● **TASK REQUIREMENTS**
Among the lines of the data, copy those that hold "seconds".

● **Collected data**

=-=-=

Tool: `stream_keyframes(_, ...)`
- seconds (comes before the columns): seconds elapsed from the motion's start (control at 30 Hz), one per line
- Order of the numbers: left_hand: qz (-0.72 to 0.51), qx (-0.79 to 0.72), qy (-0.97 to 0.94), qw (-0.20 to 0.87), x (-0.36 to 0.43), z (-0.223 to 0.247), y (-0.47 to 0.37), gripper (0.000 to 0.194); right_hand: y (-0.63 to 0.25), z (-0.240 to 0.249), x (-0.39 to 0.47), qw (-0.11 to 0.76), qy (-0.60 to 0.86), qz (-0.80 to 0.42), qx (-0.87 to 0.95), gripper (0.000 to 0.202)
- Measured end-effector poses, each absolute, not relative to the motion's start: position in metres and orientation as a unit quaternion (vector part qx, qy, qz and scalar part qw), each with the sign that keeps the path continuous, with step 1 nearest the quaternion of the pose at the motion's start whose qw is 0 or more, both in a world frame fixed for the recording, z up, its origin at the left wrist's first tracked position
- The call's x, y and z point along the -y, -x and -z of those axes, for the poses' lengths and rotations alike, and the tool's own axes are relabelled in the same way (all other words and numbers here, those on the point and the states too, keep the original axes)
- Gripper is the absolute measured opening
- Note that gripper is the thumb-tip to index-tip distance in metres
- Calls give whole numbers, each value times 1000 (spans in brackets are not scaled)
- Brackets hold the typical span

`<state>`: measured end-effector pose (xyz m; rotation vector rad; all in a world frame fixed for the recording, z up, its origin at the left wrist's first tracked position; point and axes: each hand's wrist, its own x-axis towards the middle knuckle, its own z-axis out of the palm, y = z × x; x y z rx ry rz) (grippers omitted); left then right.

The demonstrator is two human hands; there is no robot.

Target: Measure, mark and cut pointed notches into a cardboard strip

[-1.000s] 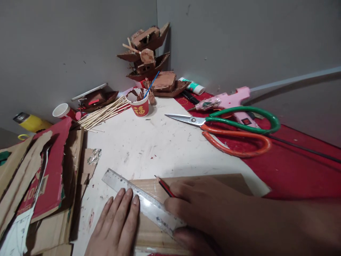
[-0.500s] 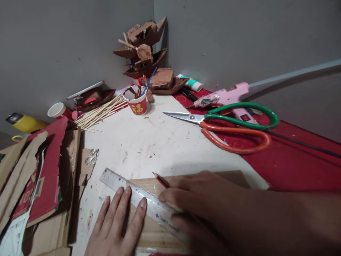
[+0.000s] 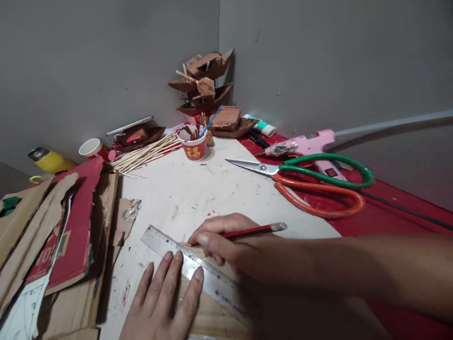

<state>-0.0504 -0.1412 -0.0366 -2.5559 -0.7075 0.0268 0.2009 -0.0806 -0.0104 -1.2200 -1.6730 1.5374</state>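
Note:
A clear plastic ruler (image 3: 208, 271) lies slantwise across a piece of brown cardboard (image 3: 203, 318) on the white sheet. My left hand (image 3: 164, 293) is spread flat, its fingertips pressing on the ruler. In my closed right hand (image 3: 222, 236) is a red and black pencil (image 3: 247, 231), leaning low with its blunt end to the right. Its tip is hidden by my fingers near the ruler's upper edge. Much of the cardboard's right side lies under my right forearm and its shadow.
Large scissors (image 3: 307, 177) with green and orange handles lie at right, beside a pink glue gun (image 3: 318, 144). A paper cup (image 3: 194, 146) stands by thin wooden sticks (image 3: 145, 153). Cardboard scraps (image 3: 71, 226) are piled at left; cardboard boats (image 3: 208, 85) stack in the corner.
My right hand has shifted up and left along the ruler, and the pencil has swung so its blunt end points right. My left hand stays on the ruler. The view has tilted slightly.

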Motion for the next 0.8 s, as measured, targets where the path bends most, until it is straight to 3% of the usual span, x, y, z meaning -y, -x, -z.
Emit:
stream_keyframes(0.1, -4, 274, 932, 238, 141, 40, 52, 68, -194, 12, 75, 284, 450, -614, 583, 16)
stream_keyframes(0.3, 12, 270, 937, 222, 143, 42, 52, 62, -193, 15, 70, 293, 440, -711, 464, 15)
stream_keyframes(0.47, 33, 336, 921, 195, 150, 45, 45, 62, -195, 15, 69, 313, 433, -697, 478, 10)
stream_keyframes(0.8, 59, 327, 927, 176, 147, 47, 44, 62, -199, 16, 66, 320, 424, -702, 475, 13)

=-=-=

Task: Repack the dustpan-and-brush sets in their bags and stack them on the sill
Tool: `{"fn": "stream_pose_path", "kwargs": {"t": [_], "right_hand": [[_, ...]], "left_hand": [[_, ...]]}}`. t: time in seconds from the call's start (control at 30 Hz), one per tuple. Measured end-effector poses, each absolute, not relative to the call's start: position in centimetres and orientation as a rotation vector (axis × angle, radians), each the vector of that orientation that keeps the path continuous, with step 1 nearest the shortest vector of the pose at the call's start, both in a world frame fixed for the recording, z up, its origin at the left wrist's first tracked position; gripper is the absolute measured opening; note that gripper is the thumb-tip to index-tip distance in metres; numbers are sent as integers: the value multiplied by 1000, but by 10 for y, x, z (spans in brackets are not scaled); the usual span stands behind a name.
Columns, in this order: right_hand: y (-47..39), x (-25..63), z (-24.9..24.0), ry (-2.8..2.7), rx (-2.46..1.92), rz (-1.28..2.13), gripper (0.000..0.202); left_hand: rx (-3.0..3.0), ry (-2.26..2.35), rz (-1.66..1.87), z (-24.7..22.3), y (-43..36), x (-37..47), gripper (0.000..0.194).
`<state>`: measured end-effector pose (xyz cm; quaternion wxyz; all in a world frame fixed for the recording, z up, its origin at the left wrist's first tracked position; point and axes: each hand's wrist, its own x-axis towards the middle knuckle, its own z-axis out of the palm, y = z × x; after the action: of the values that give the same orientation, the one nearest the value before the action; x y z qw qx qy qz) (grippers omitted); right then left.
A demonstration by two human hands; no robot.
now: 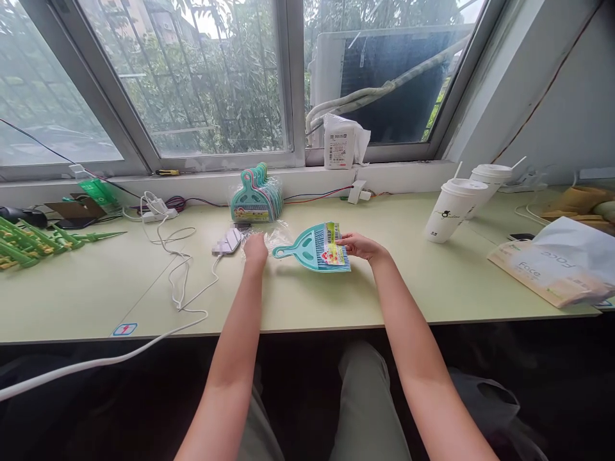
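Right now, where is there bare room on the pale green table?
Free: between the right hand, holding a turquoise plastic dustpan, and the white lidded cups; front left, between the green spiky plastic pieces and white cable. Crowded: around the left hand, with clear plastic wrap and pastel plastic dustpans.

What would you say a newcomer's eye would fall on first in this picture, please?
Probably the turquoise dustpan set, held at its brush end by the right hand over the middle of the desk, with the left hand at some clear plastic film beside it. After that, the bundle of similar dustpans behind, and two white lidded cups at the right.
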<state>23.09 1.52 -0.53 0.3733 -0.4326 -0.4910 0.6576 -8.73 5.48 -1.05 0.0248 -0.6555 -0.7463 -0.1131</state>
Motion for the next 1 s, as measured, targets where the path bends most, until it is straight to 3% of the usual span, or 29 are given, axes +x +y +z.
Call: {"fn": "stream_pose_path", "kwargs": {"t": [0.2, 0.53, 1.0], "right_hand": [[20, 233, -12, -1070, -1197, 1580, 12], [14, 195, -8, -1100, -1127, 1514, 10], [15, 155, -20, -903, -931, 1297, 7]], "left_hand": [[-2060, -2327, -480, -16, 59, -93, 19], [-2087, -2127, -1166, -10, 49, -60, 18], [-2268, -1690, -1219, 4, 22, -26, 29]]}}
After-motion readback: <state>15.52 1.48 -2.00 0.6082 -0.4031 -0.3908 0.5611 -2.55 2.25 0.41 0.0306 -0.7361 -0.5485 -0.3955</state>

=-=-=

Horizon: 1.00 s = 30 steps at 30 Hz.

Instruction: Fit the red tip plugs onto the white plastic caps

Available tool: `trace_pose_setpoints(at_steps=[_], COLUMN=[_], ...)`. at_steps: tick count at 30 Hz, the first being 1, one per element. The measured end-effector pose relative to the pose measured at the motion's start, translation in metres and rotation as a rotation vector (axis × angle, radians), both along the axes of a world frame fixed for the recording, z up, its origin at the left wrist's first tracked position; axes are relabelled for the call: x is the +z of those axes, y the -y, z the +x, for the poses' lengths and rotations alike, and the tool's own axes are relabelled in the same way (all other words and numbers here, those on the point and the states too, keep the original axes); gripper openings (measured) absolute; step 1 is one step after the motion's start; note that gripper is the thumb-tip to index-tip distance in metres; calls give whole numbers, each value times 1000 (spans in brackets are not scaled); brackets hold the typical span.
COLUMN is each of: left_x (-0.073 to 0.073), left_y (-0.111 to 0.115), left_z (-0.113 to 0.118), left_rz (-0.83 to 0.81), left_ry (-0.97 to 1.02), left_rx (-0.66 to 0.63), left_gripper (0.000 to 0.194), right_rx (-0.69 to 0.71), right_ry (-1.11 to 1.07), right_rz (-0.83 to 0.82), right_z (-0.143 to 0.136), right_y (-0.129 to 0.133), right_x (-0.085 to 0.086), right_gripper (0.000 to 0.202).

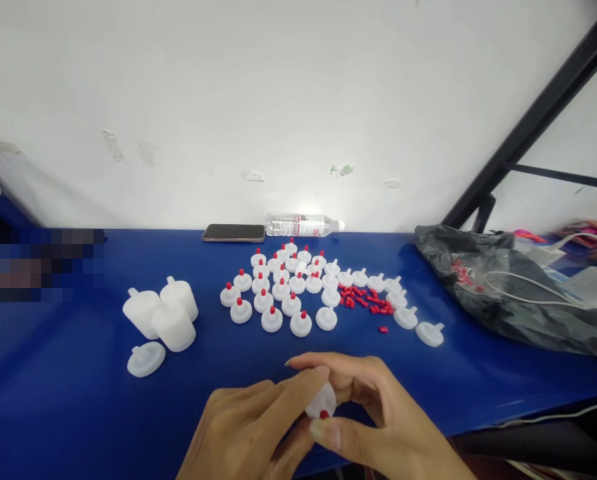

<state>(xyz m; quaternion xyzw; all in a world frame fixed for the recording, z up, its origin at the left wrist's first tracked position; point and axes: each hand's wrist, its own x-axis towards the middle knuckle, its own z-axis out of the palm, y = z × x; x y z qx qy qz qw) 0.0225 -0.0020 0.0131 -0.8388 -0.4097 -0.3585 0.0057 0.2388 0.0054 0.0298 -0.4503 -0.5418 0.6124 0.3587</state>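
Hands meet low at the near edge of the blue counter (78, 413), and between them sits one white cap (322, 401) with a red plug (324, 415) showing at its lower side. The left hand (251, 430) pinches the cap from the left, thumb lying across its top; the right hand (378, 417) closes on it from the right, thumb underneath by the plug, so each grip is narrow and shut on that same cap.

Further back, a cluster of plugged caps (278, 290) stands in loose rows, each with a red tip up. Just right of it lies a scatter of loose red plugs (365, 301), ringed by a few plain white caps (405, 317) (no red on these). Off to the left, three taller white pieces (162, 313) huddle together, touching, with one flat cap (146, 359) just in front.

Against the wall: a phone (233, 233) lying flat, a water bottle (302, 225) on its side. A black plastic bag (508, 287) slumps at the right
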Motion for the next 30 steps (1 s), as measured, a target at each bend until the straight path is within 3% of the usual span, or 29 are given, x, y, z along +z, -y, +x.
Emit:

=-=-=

● **TASK ANSWER**
- seconds (comes before the columns): seconds elapsed from the motion's start (control at 30 Hz), one per line
Tool: `{"fn": "stream_pose_path", "kwargs": {"t": [_], "right_hand": [[_, ...]], "left_hand": [[_, ...]]}}`. t: time in seconds from the call's start (control at 30 Hz), one per tuple. Measured end-effector poses, each absolute, not relative to the call's start: position in centimetres and orientation as a rotation vector (axis × angle, radians), each the vector of that orientation that keeps the path continuous, with step 1 nearest the shortest vector of the pose at the call's start, both in a world frame fixed for the recording, z up, its origin at the left wrist's first tracked position; gripper is the absolute measured opening; note that gripper is the thumb-tip to index-tip distance in metres; numbers are sent as integers: the value multiplied by 1000, but by 10 for y, x, z (spans in brackets are not scaled); the usual span stands behind a name.

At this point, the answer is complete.